Los artículos suspendidos fueron dictados cuando el chavismo dominaba el Congreso y tienen relación con la capacidad para debatir sobre el levantamiento de la inmunidad parlamentaria, y las potestades de la junta directiva para dirigir los debates, la duración de las intervenciones de los legisladores o los puntos a tratar en las sesiones del Congreso.
La sentencia indica que la Sala Constitucional “acuerda –mientras se decide el recurso de nulidad interpuesto– la medida cautelar de suspensión de los artículos 25, 57, 64 (numerales 5, 6 y 8), 73 y 105, último aparte del Reglamento de Interior y Debates de la Asamblea”.
La sentencia –que resuelve una solicitud de ciudadanos y diputados de la Mesa de la Unidad Democrática, realizada en 2010– igualmente y “de forma cautelar, ordenó a la Asamblea la incorporación, a nivel nacional, de la consulta popular obligatoria en la formación de las leyes”, señala un comunicado del TSJ.
El constitucionalista Juan Manuel Raffalli dijo a AFP que esta nueva decisión del TSJ significa que “el poder legislativo está intervenido por el poder judicial”. Explicó que la sentencia “incide directamente en el funcionamiento” del Parlamento. “Ya no es un problema de cuáles son sus facultades, sino hasta en las reglas internas de juego” del Congreso.
La Sala Constitucional ha dictado varias sentencias que impiden a la Asamblea controlar la actuación de varios poderes públicos, legislar y controlar el funcionamiento del Banco Central, y dictar una amnistía, materias que son de su competencia por Constitución.

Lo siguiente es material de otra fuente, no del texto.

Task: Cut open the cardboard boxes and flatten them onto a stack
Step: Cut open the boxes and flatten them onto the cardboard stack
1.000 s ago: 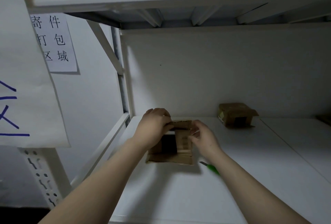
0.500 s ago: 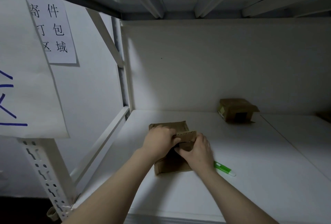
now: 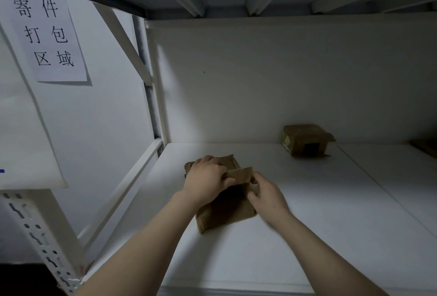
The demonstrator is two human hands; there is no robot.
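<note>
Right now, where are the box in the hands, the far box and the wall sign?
Box in the hands [image 3: 227, 213]: head view, its dark near face.
Far box [image 3: 305, 133]: head view, its top panel.
Wall sign [image 3: 49, 35]: head view, middle of the sheet.

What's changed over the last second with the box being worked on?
The box, standing open a second ago, has been pressed down and lies flatter on the shelf. The left hand moved from its far edge onto its top and grips a flap; the right hand came to its side flap. The green cutter beside the right forearm is now out of view. The second box stayed put.
</note>
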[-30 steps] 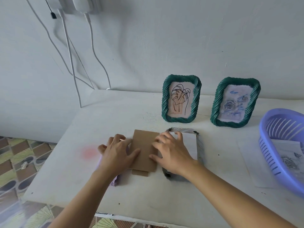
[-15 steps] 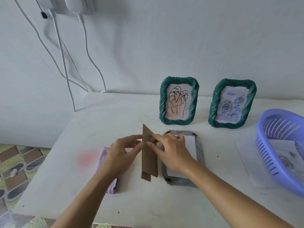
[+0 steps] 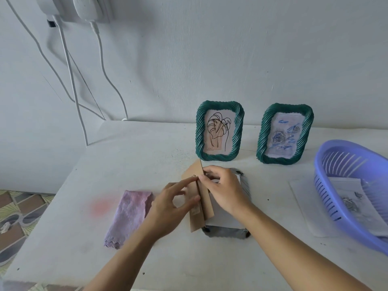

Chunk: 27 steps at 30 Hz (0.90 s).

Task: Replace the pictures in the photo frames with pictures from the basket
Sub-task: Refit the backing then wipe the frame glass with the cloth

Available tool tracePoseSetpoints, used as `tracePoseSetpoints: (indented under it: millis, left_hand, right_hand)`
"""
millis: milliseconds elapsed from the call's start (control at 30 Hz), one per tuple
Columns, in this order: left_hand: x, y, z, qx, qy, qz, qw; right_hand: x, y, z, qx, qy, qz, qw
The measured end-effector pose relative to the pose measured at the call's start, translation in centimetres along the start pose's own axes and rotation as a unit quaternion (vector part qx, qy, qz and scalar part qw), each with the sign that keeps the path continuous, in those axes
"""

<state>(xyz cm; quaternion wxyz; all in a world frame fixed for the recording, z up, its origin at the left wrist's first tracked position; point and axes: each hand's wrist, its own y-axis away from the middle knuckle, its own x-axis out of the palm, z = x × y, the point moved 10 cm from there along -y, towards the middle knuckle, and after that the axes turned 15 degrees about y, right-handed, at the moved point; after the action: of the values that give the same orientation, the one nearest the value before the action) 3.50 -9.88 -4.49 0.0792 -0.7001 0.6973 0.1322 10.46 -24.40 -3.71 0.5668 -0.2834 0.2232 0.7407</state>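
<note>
The flat brown cardboard back of the photo frame (image 3: 207, 208) stands on edge between the hands: the left hand (image 3: 170, 206) pinches it with finger and thumb, the right hand (image 3: 225, 191) grips its top. Just under the right hand lies the grey photo frame (image 3: 224, 233), face down, white paper (image 3: 222, 220) inside. I think the back should tip down slowly and sit square in the rim.

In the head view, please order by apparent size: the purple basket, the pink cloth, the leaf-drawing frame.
1. purple basket, partly cut off at the edge.
2. leaf-drawing frame and pink cloth look nearly alike; the frame stands farther away, so I leave them unranked.
</note>
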Motion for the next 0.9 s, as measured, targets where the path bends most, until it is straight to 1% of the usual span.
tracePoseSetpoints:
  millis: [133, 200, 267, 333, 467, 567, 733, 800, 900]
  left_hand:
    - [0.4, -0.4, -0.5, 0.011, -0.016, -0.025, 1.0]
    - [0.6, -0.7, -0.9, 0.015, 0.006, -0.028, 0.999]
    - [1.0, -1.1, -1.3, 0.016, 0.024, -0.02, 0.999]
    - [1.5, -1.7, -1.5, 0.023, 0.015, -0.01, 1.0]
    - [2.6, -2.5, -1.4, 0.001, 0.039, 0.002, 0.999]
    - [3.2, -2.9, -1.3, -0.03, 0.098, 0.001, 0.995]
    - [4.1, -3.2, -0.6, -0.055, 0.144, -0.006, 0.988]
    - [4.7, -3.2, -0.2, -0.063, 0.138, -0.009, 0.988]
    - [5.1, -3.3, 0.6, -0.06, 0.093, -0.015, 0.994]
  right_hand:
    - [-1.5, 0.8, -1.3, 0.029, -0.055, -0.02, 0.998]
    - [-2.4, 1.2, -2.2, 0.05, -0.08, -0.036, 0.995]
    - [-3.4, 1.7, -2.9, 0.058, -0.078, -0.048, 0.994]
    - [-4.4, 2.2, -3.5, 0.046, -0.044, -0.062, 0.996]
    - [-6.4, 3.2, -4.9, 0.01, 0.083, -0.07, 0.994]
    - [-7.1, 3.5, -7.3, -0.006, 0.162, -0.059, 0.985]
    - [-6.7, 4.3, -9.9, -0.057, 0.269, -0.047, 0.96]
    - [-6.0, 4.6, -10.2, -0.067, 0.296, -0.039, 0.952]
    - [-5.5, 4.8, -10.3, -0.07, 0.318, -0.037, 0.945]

El también constitucionalista José Hernández indicó a AFP que “el procedimiento para aprobación de leyes será notablemente retrasado”, según un artículo que publicó en la web Prodavinci. Y en este sentido, Raffalli señala que “en la medida en que la Asamblea genere leyes, crecerá el número de sentencias en su contra”, un aspecto que dejaría en evidencia el choque de poderes.
La oposición aprobó una Ley de Referendos que normará una consulta para revocar el mandato del presidente Nicolás Maduro en el plazo más breve posible, y para lo cual el Consejo Nacional Electoral (CNE) aún no entrega las planillas de recolección de firmas.
En medio de esto, el CNE anunció acciones contra siete diputados que se encadenaron como medida de protesta por su reticencia a entregar los formularios. En declaraciones a Venezolana de Televisión, la vicepresidenta Sandra Oblitas aseguró“que grupos violentos irrumpieron [se encadenaron] en distintas sedes del CNE” y que “los actos constituyen una violación a la institucionalidad democrática y al poder constituido”. Agregó que “producto de las agresiones, estudian todas las acciones legales contra quienes intentan destruirlo”.
Remarcó que no permitirán agresiones a la majestad de la institución y que no aceptarán chantajes de quienes, pretendiendo el ejercicio de supuestos derechos de inmunidad, desconocen normativas de hace casi 10 años para satisfacer intereses que no son democráticos.